Westh H, Lisby G, Breysse F, Böddinghaus B, Chomarat M, Gant V, Goglio A, Raglio A, Schuster H, Stuber F, Wissing H, Hoeft A
Department of Clinical Microbiology 445, Hvidovre Hospital, Hvidovre, Denmark.
Clin Microbiol Infect. 2009 Jun;15(6):544-51. doi: 10.1111/j.1469-0691.2009.02736.x. Epub 2009 Apr 21.
Severe sepsis is increasingly a cause of death. Rapid and correct initial antimicrobial treatment reduces mortality. The aetiological agent(s) cannot always be found in blood cultures (BCs). A novel multiplex PCR test (SeptiFast (alpha version)) that allows identification of 20 bacterial and fungal species directly from blood was used, comparatively with BC, in a multicentre trial of patients with suspected bacterial or fungal sepsis. Five hundred and fifty-eight paired samples from 359 patients were evaluated. The rate of positivity was 17% for BC and 26% for SeptiFast. Ninety-six microorganisms were isolated with BC, and 186 microorganisms were identified with SeptiFast; 231 microorganisms were found by combining the two tests. Of the 96 isolates identified with BC, 22 isolates were considered to be contaminants. Of the remaining 74 non-contaminant BC isolates available for comparison with SeptiFast, 50 were identified as a species identical to the species identified with SeptiFast in the paired sample. Of the remaining 24 BC isolates for which the species, identified in the BC, could not be detected in the paired SeptiFast sample, 18 BC isolates were identified as a species included in the SeptiFast master list, and six BC isolates were identified as a species not included in the SeptiFast master list. With SeptiFast, 186 microorganisms were identified, 12 of which were considered to be contaminants. Of the 174 clinically relevant microorganisms identified with SeptiFast, 50 (29%) were detected by BC. More than half of the remaining microorganisms identified with SeptiFast (but not isolated after BC) were also found in routine cultures of other relevant samples taken from the patients. Future clinical studies should assess whether the use of SeptiFast is of significant advantage in the detection of bloodstream pathogens.
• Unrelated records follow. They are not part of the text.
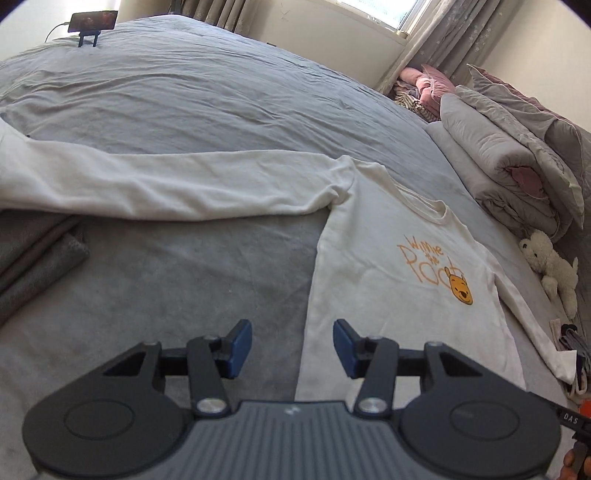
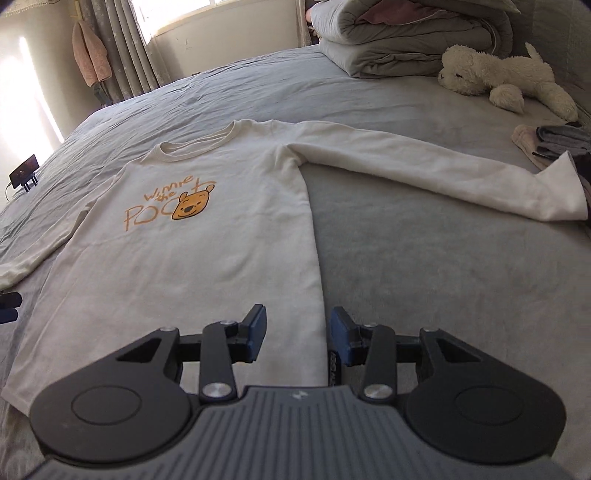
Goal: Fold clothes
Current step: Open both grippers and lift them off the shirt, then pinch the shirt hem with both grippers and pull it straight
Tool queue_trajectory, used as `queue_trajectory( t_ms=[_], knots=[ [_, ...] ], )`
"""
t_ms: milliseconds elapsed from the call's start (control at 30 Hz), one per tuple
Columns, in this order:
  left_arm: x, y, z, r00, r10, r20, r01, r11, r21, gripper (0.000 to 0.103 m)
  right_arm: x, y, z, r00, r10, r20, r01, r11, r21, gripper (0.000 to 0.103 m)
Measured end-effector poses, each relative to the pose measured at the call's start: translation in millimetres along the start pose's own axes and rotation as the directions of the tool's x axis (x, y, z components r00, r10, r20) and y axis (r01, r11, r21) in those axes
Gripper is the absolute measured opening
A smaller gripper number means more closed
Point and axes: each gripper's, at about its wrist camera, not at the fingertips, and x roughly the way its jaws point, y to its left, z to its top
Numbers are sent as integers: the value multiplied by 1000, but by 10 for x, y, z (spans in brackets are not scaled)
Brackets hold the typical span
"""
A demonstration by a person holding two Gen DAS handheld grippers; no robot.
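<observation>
A cream long-sleeved shirt [image 1: 388, 295] [image 2: 184, 266] with an orange bear print lies flat, front up, on the grey bed [image 1: 184, 92] [image 2: 443, 258]. Both sleeves are stretched out sideways: one sleeve [image 1: 166, 188] in the left wrist view, the other sleeve [image 2: 424, 166] in the right wrist view. My left gripper [image 1: 293, 347] hovers open over the shirt's lower left side edge. My right gripper [image 2: 297, 336] hovers open over the lower right side edge. Neither has cloth between its blue pads.
Folded grey quilts [image 1: 498, 158] [image 2: 406, 40] and a white plush toy [image 1: 550, 266] [image 2: 491, 74] sit near the head of the bed. A phone on a stand [image 1: 94, 20] [image 2: 25, 168] is at the far side. Folded grey cloth [image 1: 33, 254] and a small pile of clothes [image 2: 554, 142] lie by the sleeves' ends.
</observation>
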Motion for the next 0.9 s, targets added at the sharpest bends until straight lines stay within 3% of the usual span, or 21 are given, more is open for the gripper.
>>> queue_trajectory(
  t_ms=[300, 500, 533, 600, 667, 900],
  knots=[
    [-283, -36, -551, 999, -21, -31, 21, 1000, -1, 49, -393, -49, -539, 1000, -18, -6, 19, 998, 64, 42],
    [-299, -17, -735, 999, -31, -9, 31, 1000, -2, 48, -461, -292, -629, 1000, 24, 13, -26, 961, 275, 37],
    [-294, -25, -749, 1000, -21, -12, 21, 1000, 0, 46, -467, -283, -641, 1000, 23, 16, -26, 961, 275, 37],
    [-284, -44, -776, 1000, 1, -19, 0, 1000, 8, 10, -471, -249, -662, 1000, 12, 19, -16, 965, 263, 32],
    [-296, -44, -784, 1000, -3, -11, 3, 1000, -16, 8, -476, -218, -686, 1000, -2, 19, -3, 967, 253, 13],
    [-485, -63, -731, 1000, -15, 11, 15, 999, -34, 7, -767, -118, -547, 997, -19, 79, 3, 980, 200, 8]
  ],
)
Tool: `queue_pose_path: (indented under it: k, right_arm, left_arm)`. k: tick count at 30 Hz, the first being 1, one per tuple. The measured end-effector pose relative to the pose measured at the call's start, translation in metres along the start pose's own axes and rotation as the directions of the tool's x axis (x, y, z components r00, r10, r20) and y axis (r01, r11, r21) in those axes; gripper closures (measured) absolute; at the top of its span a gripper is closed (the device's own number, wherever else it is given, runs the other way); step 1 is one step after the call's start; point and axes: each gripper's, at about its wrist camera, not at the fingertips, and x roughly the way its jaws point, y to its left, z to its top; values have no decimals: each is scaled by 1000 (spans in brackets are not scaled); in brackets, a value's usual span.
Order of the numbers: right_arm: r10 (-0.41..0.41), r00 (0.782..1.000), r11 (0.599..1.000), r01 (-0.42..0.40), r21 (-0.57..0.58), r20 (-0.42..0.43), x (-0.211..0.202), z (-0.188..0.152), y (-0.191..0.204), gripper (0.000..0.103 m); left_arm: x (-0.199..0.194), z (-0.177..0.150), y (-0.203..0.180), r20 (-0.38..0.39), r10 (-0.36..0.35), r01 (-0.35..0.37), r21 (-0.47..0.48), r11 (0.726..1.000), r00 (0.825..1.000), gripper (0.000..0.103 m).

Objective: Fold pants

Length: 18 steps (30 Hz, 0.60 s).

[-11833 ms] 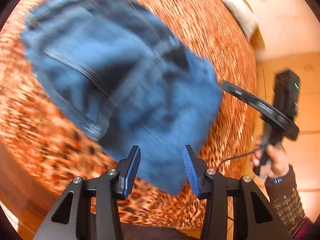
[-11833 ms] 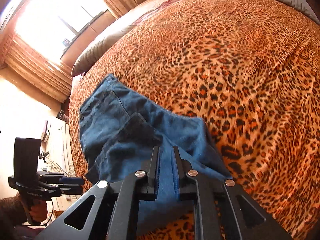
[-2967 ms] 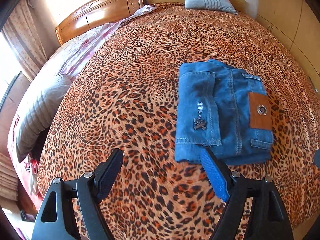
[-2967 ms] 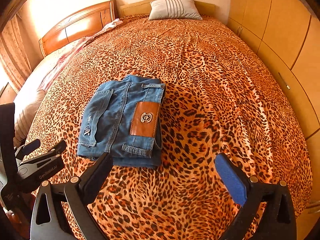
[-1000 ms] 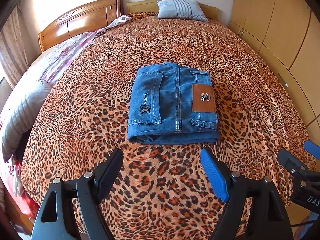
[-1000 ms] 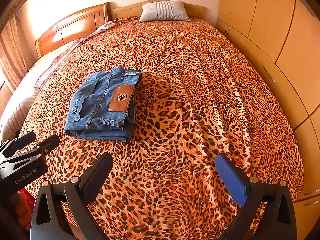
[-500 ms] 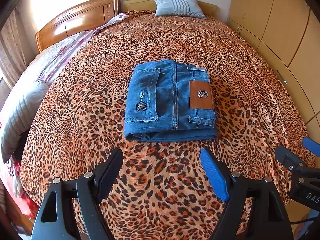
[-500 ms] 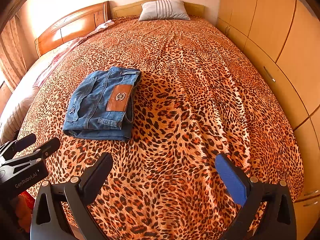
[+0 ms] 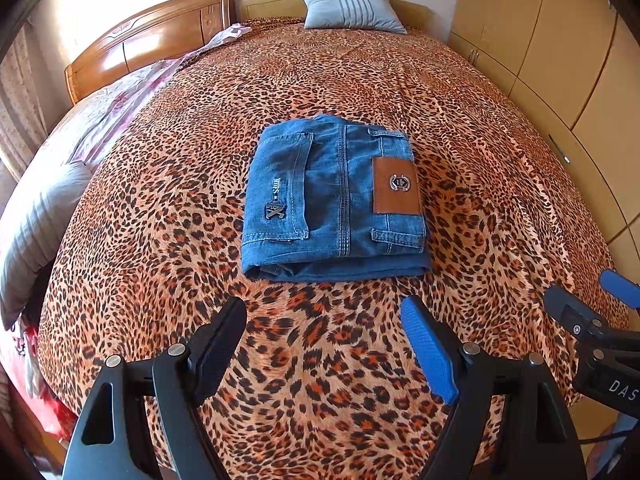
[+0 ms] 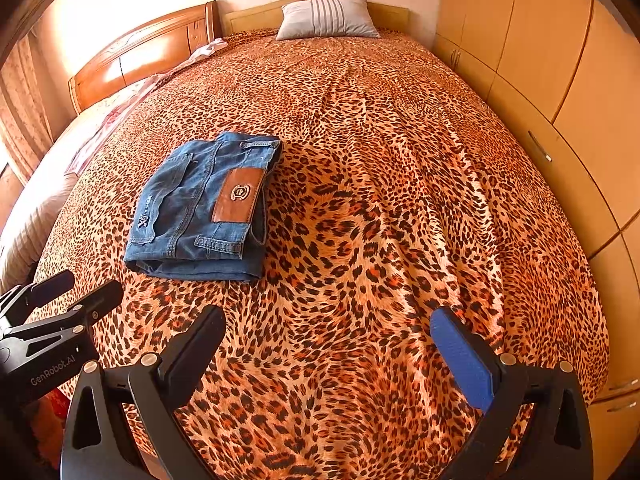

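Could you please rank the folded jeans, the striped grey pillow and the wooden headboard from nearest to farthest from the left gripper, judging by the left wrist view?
From the left gripper:
1. Folded jeans, straight ahead on the leopard bedspread.
2. Wooden headboard, far left.
3. Striped grey pillow, at the far end; nearly level with the headboard, so 2 and 3 are uncertain.

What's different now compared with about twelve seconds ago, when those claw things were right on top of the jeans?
Then the right gripper was clamped on the half-folded jeans; it has since let go. Both it and the left gripper have pulled back toward the foot of the bed, jaws wide open. The jeans now lie as a compact folded bundle. The leopard bedspread and striped pillow look unchanged over the last three seconds.
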Motion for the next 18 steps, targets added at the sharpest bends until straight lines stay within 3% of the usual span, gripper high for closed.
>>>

严重脓毒症日益成为死亡原因。快速且正确的初始抗菌治疗可降低死亡率。病因病原体并非总能在血培养(BC)中找到。在一项针对疑似细菌性或真菌性脓毒症患者的多中心试验中,使用了一种新型多重聚合酶链反应检测方法(SeptiFast(α版本)),该方法可直接从血液中鉴定出20种细菌和真菌物种,并与血培养进行比较。对来自359例患者的558对样本进行了评估。血培养的阳性率为17%,SeptiFast的阳性率为26%。血培养分离出96种微生物,SeptiFast鉴定出186种微生物;两种检测方法联合共发现231种微生物。在血培养鉴定出的96株菌株中,22株被认为是污染物。在其余可与SeptiFast进行比较的74株非污染血培养分离株中,50株被鉴定为与配对样本中SeptiFast鉴定出的物种相同。在其余24株血培养分离株中,其在血培养中鉴定出的物种在配对的SeptiFast样本中未检测到,其中18株血培养分离株被鉴定为SeptiFast主列表中包含的物种,6株血培养分离株被鉴定为SeptiFast主列表中未包含的物种。使用SeptiFast鉴定出186种微生物,其中12种被认为是污染物。在SeptiFast鉴定出的174种临床相关微生物中,50种(29%)通过血培养检测到。SeptiFast鉴定出的其余微生物(但血培养后未分离出)中,超过一半也在从患者采集的其他相关样本的常规培养中被发现。未来的临床研究应评估使用SeptiFast在检测血流病原体方面是否具有显著优势。